Connecting first with yourself, re-grounding, and shifting modes is what enables you to connect with others, and we love hearing what practices and rituals people deploy to shift gears from work to ‘real life’. I once heard a man say he would literally reach an empty hand out to a tree by his front door, and hang an invisible bag of all his work stresses and busy thoughts on a branch, on his way into the house at night. He would then mentally collect the bag again on his way out in the morning. Take a minute to think, are you doing something to mark the moment when you're done with work for the day?
Your body knows what’s safe…
One of the things our team has noticed when doing on-site demos lately is “The Big Sigh” that people give when they are given permission to just breathe in a Sensate session for a minute or two. It’s subconscious, and if you point it out to people, they often don’t even know they’ve done it, but it’s just the subconscious, autonomic, nervous system resetting. In the same way that you don’t have to think about your heartbeat, it just does it: when your body feels safe, it shifts you into a more relaxed state which allows all your “rest and digest” functions to be more effective.
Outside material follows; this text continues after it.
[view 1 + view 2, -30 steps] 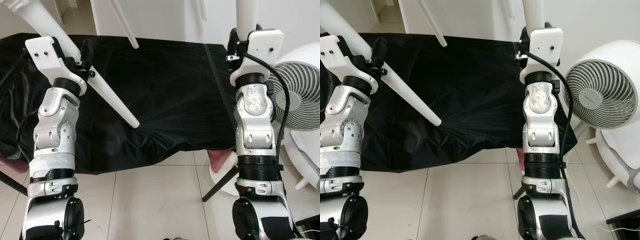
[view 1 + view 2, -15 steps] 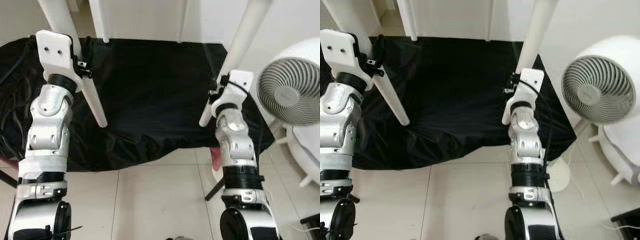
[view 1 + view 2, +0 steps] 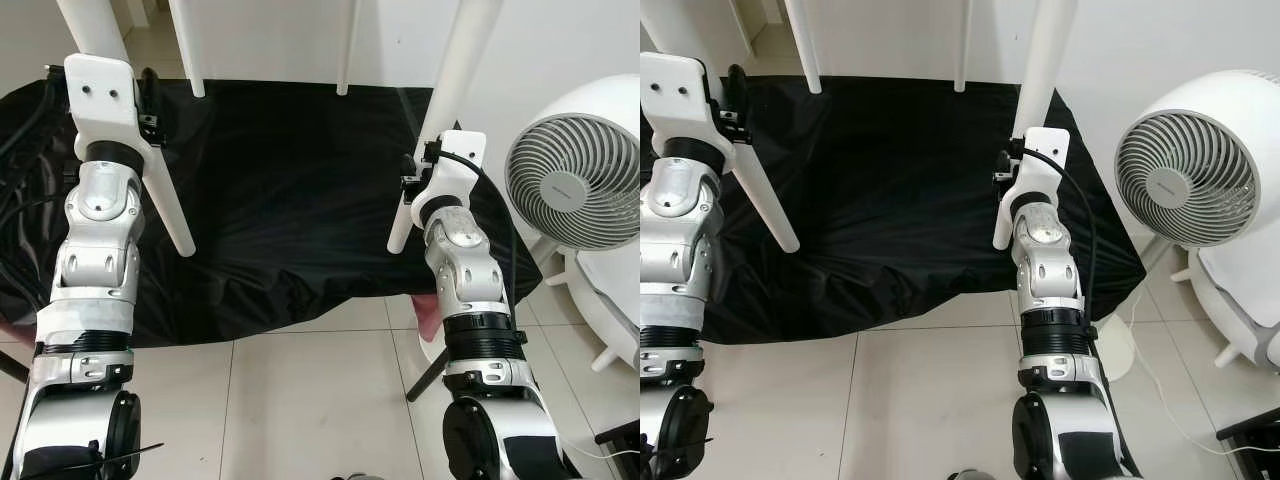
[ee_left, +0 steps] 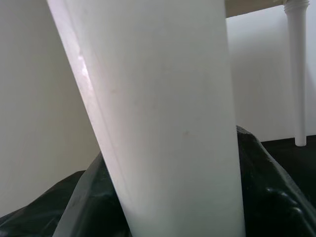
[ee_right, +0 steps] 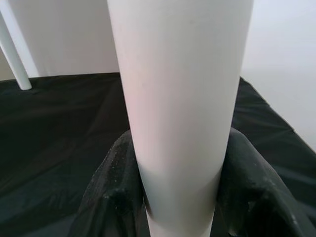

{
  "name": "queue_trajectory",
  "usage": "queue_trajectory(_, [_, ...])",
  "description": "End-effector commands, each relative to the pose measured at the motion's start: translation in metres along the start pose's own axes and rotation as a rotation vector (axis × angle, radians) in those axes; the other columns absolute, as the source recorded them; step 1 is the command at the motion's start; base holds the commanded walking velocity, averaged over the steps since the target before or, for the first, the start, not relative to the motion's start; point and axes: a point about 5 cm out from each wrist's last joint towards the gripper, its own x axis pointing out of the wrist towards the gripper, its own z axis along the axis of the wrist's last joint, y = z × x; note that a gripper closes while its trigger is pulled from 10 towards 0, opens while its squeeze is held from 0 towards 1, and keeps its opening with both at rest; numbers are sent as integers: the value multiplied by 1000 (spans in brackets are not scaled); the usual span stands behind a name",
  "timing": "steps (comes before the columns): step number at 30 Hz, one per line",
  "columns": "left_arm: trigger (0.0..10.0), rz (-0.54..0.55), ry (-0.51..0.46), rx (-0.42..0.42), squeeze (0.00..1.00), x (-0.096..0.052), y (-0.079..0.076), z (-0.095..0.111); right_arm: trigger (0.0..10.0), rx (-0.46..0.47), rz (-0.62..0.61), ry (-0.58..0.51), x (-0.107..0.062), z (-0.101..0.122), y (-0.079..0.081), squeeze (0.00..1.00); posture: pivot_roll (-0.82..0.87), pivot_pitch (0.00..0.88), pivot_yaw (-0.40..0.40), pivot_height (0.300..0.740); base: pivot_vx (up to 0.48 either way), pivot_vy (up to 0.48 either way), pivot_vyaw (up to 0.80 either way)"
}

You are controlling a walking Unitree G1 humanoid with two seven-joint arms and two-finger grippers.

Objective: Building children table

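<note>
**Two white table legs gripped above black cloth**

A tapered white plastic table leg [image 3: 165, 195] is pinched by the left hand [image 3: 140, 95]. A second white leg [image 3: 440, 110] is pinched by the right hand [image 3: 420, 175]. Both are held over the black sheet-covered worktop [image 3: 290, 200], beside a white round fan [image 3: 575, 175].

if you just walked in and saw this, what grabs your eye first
Two white table legs hang over a black cloth, one gripped by the left gripper on the left, one by the right gripper on the right. Two more legs stand at the cloth's far edge. A white fan sits on the floor to the right.
</note>
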Motion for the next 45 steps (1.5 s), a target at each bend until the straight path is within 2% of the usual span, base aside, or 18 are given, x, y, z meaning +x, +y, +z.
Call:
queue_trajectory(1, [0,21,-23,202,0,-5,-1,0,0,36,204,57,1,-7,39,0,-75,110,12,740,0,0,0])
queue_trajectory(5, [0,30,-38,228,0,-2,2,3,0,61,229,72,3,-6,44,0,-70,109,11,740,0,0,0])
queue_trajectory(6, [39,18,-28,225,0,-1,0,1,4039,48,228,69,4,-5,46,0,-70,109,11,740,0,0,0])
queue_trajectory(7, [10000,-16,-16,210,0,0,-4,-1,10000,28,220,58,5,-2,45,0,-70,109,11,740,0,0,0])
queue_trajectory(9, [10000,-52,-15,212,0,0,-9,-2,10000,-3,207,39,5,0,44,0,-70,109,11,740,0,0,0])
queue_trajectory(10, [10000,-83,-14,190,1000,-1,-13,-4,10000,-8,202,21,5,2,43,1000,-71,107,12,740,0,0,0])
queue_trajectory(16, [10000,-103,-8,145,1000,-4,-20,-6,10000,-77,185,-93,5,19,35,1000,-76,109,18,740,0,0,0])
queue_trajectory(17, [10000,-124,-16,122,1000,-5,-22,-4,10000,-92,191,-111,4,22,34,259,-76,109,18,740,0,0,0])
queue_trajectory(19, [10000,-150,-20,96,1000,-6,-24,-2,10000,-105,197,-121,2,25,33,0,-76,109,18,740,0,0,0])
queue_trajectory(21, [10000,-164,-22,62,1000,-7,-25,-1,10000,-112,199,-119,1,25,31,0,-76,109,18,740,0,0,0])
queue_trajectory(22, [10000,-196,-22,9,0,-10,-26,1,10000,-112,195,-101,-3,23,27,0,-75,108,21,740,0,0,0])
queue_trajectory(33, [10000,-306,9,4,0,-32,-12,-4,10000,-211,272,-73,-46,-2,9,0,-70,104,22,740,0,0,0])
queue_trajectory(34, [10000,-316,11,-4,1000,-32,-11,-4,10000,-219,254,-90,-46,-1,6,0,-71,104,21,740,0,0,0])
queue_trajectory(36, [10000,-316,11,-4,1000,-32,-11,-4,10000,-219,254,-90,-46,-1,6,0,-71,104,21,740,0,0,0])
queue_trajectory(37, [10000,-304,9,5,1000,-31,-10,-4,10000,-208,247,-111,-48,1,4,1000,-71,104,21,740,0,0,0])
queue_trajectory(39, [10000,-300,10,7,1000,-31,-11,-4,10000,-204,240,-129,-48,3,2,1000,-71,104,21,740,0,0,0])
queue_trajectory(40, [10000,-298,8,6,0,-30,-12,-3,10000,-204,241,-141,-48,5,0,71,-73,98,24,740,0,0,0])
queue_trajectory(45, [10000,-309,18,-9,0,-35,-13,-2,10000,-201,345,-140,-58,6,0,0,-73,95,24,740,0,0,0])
“When my son was a baby and would fall asleep in my arms, I would know I could safely put him down without waking him only once I’d heard that double in-breath and then the big sigh” says Andrew. Physical contact with his father’s body creates that feeling of safety for a baby. Ultimately, we are all driven by this feeling of safety. Safety is the fundamental building block of all motivation theories - everything else comes after safety. So it stands to reason that the body struggles to function properly - especially to relax and digest, unless it feels safe.
So, for the ultimate connection, rather than the flashy gestures of Valentine’s Day, first head for self-care (so much is written on this these days - about time!) and then you will find it easier to make room in your body and mind to unite, and create connections with others.
Sensately yours,
Stefan
Stefan Chmelik is co-founder of and inventor of the Sensate stress reduction system, which is based on his over three decades of clinical experience working with anxiety, stress and trauma. His mission is now the company's mission - to positively impact the lives of 100 million people by 2025.